PROBLEM DETAILS — Only the lines holding "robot" are wanted; find them in the listing and return each one.
* * * *
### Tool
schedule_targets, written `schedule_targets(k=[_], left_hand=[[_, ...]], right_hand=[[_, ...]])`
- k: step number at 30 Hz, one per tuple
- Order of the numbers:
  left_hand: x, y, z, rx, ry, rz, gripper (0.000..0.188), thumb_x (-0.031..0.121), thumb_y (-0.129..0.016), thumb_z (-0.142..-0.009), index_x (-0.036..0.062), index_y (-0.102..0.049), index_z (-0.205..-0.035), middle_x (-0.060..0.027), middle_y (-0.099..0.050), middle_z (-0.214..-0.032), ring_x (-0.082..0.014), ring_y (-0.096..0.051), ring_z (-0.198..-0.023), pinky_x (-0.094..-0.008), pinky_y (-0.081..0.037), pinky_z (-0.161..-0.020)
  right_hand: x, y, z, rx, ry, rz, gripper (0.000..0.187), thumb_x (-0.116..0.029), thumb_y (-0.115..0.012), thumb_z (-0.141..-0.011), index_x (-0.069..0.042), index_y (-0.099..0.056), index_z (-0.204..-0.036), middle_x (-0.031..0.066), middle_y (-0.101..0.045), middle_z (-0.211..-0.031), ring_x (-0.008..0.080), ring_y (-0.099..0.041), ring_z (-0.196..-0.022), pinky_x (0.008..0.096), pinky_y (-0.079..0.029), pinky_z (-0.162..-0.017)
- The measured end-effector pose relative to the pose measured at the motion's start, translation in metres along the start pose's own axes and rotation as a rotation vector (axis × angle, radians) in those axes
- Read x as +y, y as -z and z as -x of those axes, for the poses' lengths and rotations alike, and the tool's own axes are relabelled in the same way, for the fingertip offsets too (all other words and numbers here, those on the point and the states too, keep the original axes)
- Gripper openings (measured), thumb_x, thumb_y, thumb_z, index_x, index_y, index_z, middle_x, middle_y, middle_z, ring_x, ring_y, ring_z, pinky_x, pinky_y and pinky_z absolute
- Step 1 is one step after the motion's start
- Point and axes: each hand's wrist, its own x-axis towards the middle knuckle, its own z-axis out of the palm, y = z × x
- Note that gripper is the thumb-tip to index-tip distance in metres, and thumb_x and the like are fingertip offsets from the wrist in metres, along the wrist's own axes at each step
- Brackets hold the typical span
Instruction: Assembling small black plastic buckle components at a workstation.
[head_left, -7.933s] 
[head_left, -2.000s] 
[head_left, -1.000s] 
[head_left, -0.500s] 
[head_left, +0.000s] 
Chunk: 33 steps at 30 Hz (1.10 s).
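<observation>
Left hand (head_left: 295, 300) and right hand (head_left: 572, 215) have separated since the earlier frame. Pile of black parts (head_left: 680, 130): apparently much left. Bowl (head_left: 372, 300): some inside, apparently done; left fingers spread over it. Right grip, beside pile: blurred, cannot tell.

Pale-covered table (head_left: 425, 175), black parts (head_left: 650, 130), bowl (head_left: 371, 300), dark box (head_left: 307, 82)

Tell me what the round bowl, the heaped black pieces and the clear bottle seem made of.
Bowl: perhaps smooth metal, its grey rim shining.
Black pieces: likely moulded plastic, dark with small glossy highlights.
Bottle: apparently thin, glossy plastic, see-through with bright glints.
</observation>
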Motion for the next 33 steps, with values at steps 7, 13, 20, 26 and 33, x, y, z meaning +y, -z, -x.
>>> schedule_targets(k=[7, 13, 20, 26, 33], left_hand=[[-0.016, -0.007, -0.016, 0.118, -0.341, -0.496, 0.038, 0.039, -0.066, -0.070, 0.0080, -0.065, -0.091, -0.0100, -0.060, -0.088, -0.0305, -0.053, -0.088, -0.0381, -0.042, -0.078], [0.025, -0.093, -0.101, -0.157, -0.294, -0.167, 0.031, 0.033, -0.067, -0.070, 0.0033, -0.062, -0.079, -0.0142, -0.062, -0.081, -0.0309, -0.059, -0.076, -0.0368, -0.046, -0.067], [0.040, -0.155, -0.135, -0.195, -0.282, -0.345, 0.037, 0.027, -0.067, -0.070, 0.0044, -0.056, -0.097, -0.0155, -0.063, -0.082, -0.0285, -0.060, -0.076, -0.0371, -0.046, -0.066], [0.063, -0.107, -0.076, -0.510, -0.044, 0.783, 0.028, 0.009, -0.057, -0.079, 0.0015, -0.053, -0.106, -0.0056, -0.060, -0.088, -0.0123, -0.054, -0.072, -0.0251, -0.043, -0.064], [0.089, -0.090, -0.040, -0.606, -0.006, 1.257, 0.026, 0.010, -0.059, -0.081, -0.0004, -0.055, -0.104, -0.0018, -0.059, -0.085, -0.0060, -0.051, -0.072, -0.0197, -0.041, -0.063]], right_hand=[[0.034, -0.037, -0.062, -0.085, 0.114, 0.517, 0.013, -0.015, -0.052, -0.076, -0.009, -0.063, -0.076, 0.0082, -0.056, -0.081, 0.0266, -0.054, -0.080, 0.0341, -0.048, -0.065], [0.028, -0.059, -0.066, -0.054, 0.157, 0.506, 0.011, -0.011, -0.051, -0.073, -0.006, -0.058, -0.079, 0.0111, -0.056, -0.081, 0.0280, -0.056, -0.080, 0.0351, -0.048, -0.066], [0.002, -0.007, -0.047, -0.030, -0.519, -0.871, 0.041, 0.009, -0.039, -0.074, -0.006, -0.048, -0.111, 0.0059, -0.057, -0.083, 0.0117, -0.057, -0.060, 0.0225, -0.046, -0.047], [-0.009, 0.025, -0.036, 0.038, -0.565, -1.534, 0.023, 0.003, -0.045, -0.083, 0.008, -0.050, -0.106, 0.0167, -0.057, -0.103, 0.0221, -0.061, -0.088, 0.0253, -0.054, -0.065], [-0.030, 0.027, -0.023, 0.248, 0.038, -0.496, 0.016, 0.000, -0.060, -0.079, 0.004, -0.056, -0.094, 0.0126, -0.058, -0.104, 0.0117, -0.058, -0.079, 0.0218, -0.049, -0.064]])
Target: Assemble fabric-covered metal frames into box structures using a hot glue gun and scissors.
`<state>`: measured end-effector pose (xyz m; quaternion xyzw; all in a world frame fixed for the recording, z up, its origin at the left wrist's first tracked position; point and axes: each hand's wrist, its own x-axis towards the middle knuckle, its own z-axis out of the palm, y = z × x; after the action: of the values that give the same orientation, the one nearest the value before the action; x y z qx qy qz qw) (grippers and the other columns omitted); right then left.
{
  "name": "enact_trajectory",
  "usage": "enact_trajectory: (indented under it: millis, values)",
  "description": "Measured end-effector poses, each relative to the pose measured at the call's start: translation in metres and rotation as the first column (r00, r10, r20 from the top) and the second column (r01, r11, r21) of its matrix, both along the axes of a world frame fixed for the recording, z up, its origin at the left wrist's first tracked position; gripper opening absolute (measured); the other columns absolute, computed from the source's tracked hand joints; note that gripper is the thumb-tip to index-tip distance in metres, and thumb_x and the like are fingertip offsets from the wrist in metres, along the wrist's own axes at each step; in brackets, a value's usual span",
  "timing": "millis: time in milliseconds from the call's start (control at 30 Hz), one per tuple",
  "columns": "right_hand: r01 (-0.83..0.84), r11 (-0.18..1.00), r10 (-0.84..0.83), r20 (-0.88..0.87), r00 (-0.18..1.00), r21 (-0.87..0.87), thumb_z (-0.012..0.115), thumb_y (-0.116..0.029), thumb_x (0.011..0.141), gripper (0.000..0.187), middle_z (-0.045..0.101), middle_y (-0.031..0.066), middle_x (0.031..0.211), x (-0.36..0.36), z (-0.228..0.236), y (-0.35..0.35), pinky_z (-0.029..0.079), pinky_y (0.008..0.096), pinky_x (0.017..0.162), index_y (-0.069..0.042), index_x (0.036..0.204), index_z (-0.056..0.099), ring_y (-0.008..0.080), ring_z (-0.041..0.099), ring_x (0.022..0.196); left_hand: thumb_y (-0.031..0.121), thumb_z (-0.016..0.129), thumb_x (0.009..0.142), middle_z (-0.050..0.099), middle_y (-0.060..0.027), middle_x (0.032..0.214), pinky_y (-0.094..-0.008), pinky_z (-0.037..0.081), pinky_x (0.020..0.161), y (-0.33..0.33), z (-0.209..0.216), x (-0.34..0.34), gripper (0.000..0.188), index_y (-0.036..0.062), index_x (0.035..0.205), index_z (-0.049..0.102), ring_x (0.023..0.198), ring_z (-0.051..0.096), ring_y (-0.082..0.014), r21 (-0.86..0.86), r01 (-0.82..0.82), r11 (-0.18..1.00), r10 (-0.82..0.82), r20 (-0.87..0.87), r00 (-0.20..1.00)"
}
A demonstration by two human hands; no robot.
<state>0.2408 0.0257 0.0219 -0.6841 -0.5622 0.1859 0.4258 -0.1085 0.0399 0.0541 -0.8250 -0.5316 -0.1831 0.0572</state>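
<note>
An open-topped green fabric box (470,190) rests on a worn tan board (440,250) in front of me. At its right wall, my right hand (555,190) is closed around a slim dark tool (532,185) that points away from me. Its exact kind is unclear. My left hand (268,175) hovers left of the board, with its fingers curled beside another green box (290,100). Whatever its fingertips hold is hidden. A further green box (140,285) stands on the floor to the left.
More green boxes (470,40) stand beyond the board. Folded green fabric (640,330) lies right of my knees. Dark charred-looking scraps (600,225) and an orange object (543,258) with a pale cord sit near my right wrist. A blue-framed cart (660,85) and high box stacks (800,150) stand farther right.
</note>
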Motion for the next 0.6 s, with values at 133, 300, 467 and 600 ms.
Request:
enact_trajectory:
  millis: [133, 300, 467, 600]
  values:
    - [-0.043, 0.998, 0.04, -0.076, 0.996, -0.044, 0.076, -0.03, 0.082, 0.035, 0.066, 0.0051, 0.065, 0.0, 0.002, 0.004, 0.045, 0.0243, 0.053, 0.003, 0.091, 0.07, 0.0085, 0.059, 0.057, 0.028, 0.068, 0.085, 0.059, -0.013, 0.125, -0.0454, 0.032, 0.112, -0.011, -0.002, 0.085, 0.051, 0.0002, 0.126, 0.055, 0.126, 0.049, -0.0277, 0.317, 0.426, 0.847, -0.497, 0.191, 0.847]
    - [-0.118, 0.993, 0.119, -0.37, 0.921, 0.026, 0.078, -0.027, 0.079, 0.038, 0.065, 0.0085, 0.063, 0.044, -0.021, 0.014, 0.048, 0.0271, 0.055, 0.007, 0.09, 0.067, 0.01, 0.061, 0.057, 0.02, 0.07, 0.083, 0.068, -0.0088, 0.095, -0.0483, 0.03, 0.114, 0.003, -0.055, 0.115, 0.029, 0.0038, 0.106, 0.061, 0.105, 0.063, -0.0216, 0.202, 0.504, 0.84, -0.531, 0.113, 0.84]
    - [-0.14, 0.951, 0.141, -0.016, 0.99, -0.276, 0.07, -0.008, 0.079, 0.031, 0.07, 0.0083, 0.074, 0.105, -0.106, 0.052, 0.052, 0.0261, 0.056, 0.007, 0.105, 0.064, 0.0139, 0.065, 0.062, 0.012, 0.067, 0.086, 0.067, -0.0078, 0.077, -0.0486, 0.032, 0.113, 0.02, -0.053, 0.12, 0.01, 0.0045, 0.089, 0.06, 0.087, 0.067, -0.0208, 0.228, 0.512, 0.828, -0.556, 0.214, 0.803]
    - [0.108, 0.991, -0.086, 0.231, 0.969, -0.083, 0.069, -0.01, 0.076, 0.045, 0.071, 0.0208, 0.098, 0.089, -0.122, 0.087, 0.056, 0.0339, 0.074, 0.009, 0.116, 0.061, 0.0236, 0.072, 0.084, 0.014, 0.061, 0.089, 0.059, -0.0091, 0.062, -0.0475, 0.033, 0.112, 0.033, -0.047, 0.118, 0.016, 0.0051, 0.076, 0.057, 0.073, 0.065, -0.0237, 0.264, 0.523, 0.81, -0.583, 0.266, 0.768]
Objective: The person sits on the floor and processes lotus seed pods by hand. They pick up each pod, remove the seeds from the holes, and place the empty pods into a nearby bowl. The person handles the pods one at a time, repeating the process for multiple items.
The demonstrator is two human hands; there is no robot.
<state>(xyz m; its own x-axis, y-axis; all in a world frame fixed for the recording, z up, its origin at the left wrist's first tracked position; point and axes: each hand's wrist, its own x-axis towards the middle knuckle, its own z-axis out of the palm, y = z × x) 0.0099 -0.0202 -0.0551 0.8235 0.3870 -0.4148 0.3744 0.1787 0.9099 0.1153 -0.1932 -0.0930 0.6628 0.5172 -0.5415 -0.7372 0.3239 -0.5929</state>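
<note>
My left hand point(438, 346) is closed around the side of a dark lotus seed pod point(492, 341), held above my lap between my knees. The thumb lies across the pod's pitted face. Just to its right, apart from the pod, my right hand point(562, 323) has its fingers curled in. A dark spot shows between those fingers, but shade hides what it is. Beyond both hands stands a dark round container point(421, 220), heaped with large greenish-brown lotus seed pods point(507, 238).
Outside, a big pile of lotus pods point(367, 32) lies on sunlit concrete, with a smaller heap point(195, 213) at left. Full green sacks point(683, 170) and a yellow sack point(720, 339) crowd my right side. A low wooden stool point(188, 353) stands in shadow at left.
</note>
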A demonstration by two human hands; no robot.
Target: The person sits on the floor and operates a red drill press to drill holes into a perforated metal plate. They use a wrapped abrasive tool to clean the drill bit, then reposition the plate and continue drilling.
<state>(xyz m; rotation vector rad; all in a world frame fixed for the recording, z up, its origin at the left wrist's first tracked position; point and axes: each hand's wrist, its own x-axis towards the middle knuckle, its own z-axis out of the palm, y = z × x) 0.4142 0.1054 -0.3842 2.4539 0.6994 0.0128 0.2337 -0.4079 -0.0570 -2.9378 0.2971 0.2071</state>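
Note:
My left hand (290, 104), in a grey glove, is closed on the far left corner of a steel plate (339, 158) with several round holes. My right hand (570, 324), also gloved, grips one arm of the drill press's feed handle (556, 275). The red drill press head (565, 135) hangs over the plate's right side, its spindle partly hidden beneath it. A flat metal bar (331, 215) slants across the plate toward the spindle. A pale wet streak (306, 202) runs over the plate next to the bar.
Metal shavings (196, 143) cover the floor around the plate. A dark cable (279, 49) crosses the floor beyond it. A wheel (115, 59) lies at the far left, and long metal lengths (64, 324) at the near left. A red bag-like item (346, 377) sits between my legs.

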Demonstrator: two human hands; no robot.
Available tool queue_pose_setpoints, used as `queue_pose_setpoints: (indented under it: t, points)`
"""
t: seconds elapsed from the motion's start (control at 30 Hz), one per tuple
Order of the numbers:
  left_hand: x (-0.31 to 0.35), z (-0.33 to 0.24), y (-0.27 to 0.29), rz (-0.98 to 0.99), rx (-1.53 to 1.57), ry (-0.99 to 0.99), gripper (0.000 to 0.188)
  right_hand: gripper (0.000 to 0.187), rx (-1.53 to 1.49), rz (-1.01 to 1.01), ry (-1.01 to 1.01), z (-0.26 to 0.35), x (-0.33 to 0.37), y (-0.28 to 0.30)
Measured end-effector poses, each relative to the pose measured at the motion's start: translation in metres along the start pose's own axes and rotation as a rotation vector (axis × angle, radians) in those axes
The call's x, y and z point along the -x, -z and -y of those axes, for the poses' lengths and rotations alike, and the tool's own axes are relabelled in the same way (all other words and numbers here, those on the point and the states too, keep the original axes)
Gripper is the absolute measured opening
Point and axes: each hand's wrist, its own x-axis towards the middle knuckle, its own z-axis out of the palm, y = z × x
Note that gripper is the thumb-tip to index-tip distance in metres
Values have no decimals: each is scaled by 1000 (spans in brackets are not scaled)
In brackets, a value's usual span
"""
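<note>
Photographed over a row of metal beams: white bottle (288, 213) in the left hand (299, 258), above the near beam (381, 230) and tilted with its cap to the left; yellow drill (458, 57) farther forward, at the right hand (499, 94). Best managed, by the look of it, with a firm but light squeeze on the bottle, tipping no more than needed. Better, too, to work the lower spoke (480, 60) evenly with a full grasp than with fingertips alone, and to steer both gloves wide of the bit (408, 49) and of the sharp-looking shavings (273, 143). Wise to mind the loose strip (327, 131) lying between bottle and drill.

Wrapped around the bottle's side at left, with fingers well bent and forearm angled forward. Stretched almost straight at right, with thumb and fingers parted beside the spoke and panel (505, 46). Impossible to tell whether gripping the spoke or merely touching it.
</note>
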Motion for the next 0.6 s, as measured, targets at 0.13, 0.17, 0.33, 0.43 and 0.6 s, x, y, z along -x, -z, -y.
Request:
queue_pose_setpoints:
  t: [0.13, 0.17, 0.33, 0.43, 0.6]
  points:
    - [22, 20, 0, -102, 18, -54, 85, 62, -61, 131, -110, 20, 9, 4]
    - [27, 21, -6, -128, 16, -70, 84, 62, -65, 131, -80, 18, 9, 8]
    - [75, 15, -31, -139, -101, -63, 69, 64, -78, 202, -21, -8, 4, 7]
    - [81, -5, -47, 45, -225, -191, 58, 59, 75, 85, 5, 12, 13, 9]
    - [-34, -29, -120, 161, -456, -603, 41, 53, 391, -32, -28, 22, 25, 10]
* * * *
RESULT FOR THIS TASK —
A demonstration by two human hands; no robot.
The demonstrator is two human hands; there is no robot.
A demonstration by two human hands; no robot.
Demonstrator: two human hands; no robot.

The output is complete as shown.